- **Activity**: In the listing below, find every line with the string "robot" and pull it out.
┌─ Supplied material
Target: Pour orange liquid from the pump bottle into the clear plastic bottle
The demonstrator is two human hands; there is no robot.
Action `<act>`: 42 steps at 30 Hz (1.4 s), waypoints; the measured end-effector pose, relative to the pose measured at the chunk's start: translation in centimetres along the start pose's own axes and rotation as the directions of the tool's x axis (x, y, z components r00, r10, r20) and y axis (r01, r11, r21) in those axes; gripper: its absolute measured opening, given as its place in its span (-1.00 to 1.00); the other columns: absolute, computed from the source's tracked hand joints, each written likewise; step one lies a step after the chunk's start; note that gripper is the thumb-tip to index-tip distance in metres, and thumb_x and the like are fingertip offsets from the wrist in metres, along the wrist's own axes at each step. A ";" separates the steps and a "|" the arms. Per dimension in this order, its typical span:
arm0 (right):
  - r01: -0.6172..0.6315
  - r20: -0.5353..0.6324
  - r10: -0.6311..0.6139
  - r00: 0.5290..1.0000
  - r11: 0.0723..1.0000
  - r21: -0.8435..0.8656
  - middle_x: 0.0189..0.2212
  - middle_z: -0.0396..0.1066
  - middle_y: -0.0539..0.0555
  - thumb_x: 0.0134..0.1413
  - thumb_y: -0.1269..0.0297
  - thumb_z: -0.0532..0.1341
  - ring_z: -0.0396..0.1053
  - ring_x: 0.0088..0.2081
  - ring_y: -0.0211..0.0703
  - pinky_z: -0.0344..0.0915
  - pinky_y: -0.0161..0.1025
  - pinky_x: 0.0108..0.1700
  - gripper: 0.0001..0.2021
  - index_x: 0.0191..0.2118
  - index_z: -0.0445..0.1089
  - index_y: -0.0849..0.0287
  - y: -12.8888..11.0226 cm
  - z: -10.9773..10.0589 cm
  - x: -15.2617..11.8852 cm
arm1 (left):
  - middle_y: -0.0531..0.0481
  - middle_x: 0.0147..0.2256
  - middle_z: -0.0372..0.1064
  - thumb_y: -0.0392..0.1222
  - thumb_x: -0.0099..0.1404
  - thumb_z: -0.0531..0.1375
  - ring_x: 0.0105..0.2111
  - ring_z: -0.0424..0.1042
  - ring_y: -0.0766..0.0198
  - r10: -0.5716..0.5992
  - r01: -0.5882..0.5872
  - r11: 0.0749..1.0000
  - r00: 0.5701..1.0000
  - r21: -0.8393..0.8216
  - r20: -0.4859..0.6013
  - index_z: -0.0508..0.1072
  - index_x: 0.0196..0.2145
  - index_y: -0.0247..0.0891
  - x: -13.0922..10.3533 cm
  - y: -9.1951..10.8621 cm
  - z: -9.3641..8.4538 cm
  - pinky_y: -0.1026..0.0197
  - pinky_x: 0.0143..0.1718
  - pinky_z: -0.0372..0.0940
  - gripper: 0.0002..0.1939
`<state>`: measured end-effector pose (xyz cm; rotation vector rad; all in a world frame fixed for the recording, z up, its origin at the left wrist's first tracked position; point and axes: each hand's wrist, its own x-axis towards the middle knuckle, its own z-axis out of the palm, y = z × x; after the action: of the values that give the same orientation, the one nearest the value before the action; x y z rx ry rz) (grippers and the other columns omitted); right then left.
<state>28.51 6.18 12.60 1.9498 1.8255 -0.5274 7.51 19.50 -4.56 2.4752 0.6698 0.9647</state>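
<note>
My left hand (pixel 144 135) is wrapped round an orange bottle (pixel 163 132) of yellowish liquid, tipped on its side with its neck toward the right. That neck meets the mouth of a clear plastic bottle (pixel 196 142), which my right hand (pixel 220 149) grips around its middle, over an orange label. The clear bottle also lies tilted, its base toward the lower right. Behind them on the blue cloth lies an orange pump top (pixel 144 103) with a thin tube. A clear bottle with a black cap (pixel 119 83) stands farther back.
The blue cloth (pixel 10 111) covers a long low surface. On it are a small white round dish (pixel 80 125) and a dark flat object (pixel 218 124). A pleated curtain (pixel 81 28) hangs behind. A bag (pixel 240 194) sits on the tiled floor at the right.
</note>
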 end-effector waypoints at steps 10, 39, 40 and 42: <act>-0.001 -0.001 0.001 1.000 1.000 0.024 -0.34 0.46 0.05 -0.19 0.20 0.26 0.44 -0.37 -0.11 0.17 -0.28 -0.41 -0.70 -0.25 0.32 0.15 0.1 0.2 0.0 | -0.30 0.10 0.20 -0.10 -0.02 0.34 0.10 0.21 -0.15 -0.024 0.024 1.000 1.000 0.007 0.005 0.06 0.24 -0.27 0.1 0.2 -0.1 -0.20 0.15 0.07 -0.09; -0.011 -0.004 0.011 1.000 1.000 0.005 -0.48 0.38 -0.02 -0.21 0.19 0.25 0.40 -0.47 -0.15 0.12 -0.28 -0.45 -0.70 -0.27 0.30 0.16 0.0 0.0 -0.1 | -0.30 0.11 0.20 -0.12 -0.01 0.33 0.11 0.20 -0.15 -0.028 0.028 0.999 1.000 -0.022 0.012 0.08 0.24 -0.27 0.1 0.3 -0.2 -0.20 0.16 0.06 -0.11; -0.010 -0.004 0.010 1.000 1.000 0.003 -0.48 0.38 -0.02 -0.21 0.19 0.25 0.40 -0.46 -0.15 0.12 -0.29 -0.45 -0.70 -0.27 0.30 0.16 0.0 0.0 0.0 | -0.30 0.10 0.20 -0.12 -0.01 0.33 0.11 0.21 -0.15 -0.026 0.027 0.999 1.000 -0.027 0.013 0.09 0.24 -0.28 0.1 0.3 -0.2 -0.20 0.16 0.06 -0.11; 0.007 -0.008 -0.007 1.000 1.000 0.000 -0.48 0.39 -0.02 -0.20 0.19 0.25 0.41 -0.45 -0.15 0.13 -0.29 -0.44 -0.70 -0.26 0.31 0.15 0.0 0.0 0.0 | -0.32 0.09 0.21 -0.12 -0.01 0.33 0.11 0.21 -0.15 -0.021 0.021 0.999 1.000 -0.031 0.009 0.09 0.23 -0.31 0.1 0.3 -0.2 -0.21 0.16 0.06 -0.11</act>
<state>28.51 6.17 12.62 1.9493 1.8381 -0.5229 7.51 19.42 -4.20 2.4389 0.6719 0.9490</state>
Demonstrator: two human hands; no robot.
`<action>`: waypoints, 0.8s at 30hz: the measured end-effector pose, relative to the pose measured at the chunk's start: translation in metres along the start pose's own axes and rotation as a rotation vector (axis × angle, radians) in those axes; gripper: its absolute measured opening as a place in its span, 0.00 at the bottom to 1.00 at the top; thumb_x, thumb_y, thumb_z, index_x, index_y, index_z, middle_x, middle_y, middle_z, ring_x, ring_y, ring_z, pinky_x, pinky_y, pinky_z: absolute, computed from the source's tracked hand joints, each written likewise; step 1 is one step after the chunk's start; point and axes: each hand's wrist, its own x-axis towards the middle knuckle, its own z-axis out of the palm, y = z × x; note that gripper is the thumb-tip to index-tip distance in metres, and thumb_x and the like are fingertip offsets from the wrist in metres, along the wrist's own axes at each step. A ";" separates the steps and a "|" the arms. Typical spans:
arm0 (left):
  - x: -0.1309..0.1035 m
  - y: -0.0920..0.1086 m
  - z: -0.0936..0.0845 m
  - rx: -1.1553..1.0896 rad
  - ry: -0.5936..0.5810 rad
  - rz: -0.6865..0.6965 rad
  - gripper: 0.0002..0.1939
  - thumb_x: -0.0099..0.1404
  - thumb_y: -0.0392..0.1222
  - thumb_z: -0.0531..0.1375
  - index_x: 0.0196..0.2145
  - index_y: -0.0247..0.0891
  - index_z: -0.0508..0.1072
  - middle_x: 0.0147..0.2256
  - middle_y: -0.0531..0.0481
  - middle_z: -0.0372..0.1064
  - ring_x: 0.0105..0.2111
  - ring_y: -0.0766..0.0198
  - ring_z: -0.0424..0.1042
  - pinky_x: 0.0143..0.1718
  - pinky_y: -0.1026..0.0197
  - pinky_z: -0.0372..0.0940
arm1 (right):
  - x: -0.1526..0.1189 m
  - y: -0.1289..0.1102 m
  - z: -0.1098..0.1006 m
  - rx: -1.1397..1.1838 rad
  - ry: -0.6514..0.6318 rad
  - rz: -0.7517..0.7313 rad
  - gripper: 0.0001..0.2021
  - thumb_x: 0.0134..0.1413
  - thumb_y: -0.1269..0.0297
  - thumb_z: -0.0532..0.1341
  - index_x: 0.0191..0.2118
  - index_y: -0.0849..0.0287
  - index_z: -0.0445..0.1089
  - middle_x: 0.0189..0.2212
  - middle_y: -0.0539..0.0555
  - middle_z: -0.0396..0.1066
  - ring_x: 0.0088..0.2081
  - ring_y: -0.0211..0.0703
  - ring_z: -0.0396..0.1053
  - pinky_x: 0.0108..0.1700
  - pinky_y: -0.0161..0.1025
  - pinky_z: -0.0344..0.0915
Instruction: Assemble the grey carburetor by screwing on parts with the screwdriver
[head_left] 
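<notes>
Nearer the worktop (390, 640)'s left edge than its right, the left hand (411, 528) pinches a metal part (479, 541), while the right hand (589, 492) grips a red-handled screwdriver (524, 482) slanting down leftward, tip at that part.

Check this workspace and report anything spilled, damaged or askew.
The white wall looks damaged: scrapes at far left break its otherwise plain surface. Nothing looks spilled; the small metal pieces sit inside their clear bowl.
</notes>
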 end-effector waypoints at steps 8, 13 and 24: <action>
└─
- **Response area**:
The demonstrator is two human hands; there is no robot.
Demonstrator: two human hands; no robot.

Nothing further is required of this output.